Work instruction => The required answer is an exact copy of every entry underneath.

[Dataset excerpts]
———

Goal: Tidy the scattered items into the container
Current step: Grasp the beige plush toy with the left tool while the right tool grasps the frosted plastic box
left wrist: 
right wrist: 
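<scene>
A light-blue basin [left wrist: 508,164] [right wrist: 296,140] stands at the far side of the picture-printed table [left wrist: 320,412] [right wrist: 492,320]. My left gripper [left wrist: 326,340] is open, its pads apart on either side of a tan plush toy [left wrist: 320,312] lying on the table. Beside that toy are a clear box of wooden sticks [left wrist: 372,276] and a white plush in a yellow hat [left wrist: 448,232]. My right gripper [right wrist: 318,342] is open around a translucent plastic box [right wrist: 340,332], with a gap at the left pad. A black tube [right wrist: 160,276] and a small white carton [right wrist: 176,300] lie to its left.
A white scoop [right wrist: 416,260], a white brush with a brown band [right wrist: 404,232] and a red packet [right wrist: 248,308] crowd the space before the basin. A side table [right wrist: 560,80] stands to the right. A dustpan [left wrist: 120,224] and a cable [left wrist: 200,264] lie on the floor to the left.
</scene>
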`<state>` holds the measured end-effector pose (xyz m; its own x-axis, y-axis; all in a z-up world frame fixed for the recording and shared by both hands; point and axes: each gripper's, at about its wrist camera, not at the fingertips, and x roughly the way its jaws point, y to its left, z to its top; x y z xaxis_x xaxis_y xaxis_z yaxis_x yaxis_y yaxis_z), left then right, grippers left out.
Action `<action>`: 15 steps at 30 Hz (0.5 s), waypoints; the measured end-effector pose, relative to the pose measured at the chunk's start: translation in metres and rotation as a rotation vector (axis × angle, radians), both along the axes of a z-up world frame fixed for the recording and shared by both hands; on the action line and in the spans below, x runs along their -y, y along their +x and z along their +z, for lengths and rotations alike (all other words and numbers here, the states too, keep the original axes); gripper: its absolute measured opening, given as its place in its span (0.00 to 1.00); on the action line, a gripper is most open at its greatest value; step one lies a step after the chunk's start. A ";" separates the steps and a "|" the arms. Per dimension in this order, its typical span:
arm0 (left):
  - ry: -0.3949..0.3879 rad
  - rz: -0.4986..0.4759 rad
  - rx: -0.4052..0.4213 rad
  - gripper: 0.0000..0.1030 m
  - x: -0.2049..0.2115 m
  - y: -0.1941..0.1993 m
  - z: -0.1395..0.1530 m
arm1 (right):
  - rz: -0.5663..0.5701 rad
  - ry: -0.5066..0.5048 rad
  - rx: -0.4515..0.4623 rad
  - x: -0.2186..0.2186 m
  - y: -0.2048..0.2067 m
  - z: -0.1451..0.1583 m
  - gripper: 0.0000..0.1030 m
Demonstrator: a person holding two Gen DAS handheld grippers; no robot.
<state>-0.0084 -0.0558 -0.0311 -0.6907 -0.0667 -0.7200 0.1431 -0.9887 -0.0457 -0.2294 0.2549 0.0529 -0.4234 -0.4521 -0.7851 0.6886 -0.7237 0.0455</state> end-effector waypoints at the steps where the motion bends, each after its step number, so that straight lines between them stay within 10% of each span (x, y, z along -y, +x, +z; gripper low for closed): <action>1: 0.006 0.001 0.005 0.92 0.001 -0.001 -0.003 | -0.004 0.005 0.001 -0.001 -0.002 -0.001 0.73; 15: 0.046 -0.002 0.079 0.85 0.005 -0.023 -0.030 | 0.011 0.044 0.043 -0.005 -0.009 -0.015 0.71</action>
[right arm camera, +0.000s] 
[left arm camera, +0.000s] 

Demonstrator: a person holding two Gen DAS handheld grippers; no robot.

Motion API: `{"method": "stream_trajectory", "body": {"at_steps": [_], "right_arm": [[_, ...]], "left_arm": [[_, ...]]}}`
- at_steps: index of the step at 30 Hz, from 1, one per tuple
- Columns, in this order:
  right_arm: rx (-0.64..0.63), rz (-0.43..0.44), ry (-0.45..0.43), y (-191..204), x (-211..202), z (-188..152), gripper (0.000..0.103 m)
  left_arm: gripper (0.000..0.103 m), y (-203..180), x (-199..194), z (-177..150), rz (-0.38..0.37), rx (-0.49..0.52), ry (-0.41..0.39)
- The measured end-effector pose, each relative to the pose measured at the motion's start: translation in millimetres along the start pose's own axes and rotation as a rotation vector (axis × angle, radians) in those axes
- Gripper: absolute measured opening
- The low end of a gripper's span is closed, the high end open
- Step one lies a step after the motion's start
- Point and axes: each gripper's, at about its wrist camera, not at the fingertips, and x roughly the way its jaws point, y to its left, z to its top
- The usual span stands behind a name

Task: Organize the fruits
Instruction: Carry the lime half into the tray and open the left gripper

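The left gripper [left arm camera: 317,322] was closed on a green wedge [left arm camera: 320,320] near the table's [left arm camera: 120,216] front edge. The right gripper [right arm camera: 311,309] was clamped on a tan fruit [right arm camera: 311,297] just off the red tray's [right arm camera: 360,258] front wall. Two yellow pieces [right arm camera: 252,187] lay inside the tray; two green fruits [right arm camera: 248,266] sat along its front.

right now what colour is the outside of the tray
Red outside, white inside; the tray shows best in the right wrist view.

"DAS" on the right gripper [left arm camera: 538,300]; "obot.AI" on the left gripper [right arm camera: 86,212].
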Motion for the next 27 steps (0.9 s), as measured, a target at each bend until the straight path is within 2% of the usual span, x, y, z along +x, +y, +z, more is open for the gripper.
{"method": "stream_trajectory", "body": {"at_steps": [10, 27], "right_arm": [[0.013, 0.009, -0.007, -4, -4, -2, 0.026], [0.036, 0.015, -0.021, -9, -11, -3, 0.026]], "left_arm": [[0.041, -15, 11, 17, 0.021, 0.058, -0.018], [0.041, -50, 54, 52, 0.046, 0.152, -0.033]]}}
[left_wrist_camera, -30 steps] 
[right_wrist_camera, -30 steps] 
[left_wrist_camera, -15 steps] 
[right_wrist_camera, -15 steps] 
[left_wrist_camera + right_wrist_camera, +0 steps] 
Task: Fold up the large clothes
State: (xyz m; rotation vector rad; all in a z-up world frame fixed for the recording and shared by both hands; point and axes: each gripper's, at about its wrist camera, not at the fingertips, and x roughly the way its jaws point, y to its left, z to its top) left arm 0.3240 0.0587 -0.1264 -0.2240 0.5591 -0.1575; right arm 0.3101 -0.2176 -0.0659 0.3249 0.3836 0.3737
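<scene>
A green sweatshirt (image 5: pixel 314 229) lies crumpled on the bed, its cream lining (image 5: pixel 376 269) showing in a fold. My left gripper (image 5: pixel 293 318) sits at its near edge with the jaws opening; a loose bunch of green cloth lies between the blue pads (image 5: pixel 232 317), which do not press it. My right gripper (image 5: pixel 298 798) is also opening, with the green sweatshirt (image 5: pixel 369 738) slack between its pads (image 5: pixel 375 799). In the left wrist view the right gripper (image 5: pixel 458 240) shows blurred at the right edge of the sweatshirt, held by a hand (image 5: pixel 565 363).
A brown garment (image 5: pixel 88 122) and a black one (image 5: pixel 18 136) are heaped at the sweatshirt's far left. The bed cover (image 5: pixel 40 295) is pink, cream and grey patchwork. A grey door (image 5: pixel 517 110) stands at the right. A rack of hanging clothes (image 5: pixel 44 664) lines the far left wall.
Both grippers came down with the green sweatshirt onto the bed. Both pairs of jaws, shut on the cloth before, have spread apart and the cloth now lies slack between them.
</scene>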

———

Output =>
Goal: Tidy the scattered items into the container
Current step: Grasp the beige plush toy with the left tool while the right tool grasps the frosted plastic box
left wrist: 
right wrist: 
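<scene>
A light-blue basin [left wrist: 508,164] [right wrist: 296,140] stands at the far side of the picture-printed table [left wrist: 320,412] [right wrist: 492,320]. My left gripper [left wrist: 326,340] is open, its pads apart on either side of a tan plush toy [left wrist: 320,312] lying on the table. Beside that toy are a clear box of wooden sticks [left wrist: 372,276] and a white plush in a yellow hat [left wrist: 448,232]. My right gripper [right wrist: 318,342] is open around a translucent plastic box [right wrist: 340,332], with a gap at the left pad. A black tube [right wrist: 160,276] and a small white carton [right wrist: 176,300] lie to its left.
A white scoop [right wrist: 416,260], a white brush with a brown band [right wrist: 404,232] and a red packet [right wrist: 248,308] crowd the space before the basin. A side table [right wrist: 560,80] stands to the right. A dustpan [left wrist: 120,224] and a cable [left wrist: 200,264] lie on the floor to the left.
</scene>
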`<state>` holds the measured end-effector pose (xyz m; its own x-axis, y-axis; all in a z-up world frame fixed for the recording and shared by both hands; point and axes: each gripper's, at about its wrist camera, not at the fingertips, and x roughly the way its jaws point, y to its left, z to its top; x y z xaxis_x xaxis_y xaxis_z yaxis_x yaxis_y yaxis_z), left then right, grippers left out.
Action `<action>`: 15 steps at 30 Hz (0.5 s), waypoints; the measured end-effector pose, relative to the pose measured at the chunk's start: translation in metres and rotation as a rotation vector (axis × angle, radians), both along the axes of a z-up world frame fixed for the recording and shared by both hands; on the action line and in the spans below, x runs along their -y, y along their +x and z along their +z, for lengths and rotations alike (all other words and numbers here, the states too, keep the original axes); gripper: its absolute measured opening, given as its place in its span (0.00 to 1.00); on the action line, a gripper is most open at its greatest value; step one lies a step after the chunk's start. A ";" separates the steps and a "|" the arms. Per dimension in this order, its typical span:
arm0 (left):
  - ry: -0.3949..0.3879 rad
  - rz: -0.4986..0.4759 rad
  - rx: -0.4052..0.4213 rad
  - gripper: 0.0000..0.1030 m
  - x: -0.2049..0.2115 m
  - y: -0.1941..0.1993 m
  - z: -0.1395..0.1530 m
arm1 (right):
  - rz: -0.5663..0.5701 rad
  - ry: -0.5066..0.5048 rad
  - rx: -0.4515..0.4623 rad
  - x: -0.2186..0.2186 m
  - y: -0.2048..0.2067 m
  - z: -0.1451..0.1583 m
  - gripper: 0.0000..0.1030 m
Demonstrator: a person holding two Gen DAS handheld grippers; no robot.
<state>-0.0084 -0.0558 -0.0311 -0.6907 -0.0667 -0.7200 0.1431 -0.9887 -0.0457 -0.2294 0.2549 0.0529 -0.4234 -0.4521 -0.7851 0.6886 -0.7237 0.0455</state> end-effector waypoints at the steps where the motion bends, each after its step number, so that straight lines between them stay within 10% of each span (x, y, z along -y, +x, +z; gripper low for closed): <action>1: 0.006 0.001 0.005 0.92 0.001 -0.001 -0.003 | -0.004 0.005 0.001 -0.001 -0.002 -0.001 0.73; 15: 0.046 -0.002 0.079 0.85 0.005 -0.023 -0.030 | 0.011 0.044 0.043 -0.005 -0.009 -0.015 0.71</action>
[right arm camera, +0.000s] 
[left arm camera, +0.000s] 

Demonstrator: a person holding two Gen DAS handheld grippers; no robot.

Motion API: `{"method": "stream_trajectory", "body": {"at_steps": [_], "right_arm": [[_, ...]], "left_arm": [[_, ...]]}}`
- at_steps: index of the step at 30 Hz, from 1, one per tuple
- Columns, in this order:
  right_arm: rx (-0.64..0.63), rz (-0.43..0.44), ry (-0.45..0.43), y (-191..204), x (-211..202), z (-188..152), gripper (0.000..0.103 m)
  left_arm: gripper (0.000..0.103 m), y (-203..180), x (-199..194), z (-177..150), rz (-0.38..0.37), rx (-0.49..0.52), ry (-0.41..0.39)
- The measured end-effector pose, each relative to the pose measured at the motion's start: translation in millimetres along the start pose's own axes and rotation as a rotation vector (axis × angle, radians) in those axes
- Gripper: absolute measured opening
- The low end of a gripper's span is closed, the high end open
- Step one lies a step after the motion's start
- Point and axes: each gripper's, at about its wrist camera, not at the fingertips, and x roughly the way its jaws point, y to its left, z to its top
- The usual span stands behind a name

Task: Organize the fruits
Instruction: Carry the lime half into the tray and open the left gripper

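The left gripper [left arm camera: 317,322] was closed on a green wedge [left arm camera: 320,320] near the table's [left arm camera: 120,216] front edge. The right gripper [right arm camera: 311,309] was clamped on a tan fruit [right arm camera: 311,297] just off the red tray's [right arm camera: 360,258] front wall. Two yellow pieces [right arm camera: 252,187] lay inside the tray; two green fruits [right arm camera: 248,266] sat along its front.

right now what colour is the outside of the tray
Red outside, white inside; the tray shows best in the right wrist view.

"DAS" on the right gripper [left arm camera: 538,300]; "obot.AI" on the left gripper [right arm camera: 86,212].
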Motion for the next 27 steps (0.9 s), as measured, a target at each bend until the straight path is within 2% of the usual span, x, y, z along +x, +y, +z, more is open for the gripper.
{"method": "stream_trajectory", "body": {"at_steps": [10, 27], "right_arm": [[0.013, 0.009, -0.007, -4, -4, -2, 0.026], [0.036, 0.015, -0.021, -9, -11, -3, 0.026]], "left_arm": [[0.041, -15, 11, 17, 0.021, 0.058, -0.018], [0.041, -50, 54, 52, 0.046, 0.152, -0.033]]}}
[left_wrist_camera, -30 steps] 
[right_wrist_camera, -30 steps] 
[left_wrist_camera, -15 steps] 
[right_wrist_camera, -15 steps] 
[left_wrist_camera + right_wrist_camera, +0 steps] 
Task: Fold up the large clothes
State: (xyz m; rotation vector rad; all in a z-up world frame fixed for the recording and shared by both hands; point and axes: each gripper's, at about its wrist camera, not at the fingertips, and x roughly the way its jaws point, y to its left, z to its top) left arm 0.3240 0.0587 -0.1264 -0.2240 0.5591 -0.1575; right arm 0.3101 -0.2176 -0.0659 0.3249 0.3836 0.3737
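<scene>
A green sweatshirt (image 5: pixel 314 229) lies crumpled on the bed, its cream lining (image 5: pixel 376 269) showing in a fold. My left gripper (image 5: pixel 293 318) sits at its near edge with the jaws opening; a loose bunch of green cloth lies between the blue pads (image 5: pixel 232 317), which do not press it. My right gripper (image 5: pixel 298 798) is also opening, with the green sweatshirt (image 5: pixel 369 738) slack between its pads (image 5: pixel 375 799). In the left wrist view the right gripper (image 5: pixel 458 240) shows blurred at the right edge of the sweatshirt, held by a hand (image 5: pixel 565 363).
A brown garment (image 5: pixel 88 122) and a black one (image 5: pixel 18 136) are heaped at the sweatshirt's far left. The bed cover (image 5: pixel 40 295) is pink, cream and grey patchwork. A grey door (image 5: pixel 517 110) stands at the right. A rack of hanging clothes (image 5: pixel 44 664) lines the far left wall.
Both grippers came down with the green sweatshirt onto the bed. Both pairs of jaws, shut on the cloth before, have spread apart and the cloth now lies slack between them.
</scene>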

The complete answer has been given.